Há poucos meses, dois jovens com o ensino fundamental completo chegaram à instituição sem saber ler e escrever, contam os professores. Eles receberam aulas improvisadas no refeitório ao longo de cinco meses até conseguirem ser alfabetizados. “Eu ganho para dar aula, mas existe uma loucura muito maior, que é a paixão de ser professor. Estando com eles eu me sinto mais perto de uma sociedade que vive à margem, sem máscaras, sem hipocrisia”, afirma o professor de filosofia Edmilson Almeida, de 51 anos. A unidade Mário Covas foi inaugurada no ano passado e é considerada referência no País.

Chance

Giovane Vieira da Silva vai para o último ano do curso de Tecnologia da Informação, na Uniesp, em Ribeirão Pires, região metropolitana de São Paulo. Há cinco anos, quando estava na 8ª série e tinha 16 anos, ele se envolveu com o tráfico de drogas e passou cerca de um ano na Fundação Casa.

O ex-interno hoje universitário conta que os professores, na época, focavam nas dificuldades dos alunos. Mas, ao sair, sentiu que teria muitos obstáculos a superar. “O apoio depois que o jovem sai da Fundação é essencial. Geralmente, quem vem dar esse suporte é o gerente da boca (de tráfico de drogas). Acho que se as instituições chegassem primeiro e oferecessem ajuda isso seria um diferencial de verdade”, diz ele.

Ao terminar o período de internação, Giovane participou do projeto Trilhos, da ONG Horizontes. Recebeu orientações desde como se portar e se vestir em uma entrevista de emprego. Conseguiu logo uma vaga como garçom. Alguns meses depois, foi contratado como agente educador na Horizontes, onde permaneceu por três anos.
Para Heloisa Dantas, diretora técnica da Horizontes, faltam projetos públicos no Brasil referentes ao período “pós-medida”, o que enfraquece o trabalho educacional feito com os adolescentes.

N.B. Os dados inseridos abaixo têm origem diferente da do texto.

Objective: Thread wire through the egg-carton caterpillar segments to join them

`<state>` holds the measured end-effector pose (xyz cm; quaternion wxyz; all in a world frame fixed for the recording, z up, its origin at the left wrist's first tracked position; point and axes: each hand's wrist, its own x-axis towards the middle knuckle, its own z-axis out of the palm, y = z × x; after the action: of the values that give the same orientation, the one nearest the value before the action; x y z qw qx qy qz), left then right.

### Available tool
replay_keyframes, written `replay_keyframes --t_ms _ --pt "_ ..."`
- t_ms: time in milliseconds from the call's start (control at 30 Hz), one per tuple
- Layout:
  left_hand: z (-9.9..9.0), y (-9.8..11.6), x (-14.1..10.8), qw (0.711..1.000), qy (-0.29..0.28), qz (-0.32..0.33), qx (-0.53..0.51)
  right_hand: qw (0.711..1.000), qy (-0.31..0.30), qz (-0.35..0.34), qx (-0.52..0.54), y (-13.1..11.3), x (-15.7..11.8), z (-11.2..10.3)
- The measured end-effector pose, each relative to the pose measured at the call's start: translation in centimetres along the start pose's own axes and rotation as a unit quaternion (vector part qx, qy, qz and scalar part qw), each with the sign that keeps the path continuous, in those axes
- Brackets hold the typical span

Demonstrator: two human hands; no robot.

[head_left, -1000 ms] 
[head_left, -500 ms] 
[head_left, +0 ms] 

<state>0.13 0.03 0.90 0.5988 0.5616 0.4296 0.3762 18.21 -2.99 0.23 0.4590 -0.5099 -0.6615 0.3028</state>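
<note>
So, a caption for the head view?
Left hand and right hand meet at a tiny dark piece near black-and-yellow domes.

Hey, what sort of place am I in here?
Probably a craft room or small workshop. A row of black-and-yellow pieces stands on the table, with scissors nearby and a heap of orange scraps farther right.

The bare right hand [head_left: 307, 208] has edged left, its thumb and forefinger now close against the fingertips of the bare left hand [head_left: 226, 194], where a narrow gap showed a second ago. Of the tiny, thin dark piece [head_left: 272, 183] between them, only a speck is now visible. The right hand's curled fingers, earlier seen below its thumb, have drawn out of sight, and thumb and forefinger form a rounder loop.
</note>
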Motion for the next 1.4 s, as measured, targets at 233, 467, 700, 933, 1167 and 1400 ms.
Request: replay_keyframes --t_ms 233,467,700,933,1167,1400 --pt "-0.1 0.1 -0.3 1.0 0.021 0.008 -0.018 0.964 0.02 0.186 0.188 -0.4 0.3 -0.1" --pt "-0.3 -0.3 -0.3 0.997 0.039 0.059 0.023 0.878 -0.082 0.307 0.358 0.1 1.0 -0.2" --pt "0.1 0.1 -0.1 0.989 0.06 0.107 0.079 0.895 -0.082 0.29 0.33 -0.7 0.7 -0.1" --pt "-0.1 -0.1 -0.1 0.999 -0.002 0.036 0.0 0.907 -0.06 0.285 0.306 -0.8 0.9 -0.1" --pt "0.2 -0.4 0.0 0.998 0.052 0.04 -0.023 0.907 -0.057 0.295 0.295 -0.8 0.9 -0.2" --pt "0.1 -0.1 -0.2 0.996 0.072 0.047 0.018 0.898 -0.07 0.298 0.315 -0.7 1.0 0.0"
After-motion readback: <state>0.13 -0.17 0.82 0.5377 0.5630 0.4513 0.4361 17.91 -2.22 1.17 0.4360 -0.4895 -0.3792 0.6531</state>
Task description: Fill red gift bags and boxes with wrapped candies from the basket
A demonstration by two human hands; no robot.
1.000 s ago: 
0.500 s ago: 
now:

“As políticas existentes não dão conta das particularidades desses meninos.” De acordo com Heloisa, alguns jovens permanecem tanto tempo na ilegalidade que, quando mudam, se sentem inseguros e incapazes. O projeto Trilhas auxilia adolescentes e jovens entre 14 e 21 anos que cumpriram medida socioeducativa de internação na sequência dos estudos e inserção em projetos de geração de renda ou trabalhos formais.

O Enem PPL segue o mesmo modelo e regras do Enem regular. No primeiro dia, dia 1º, os candidatos terão 4h30 para fazer a prova Ciências humanas e Ciências da natureza. No dia 2, será a vez das Linguagem, Matemática e Redação, com 5h30 de duração. O exame começa às 13h dentro de cada unidade.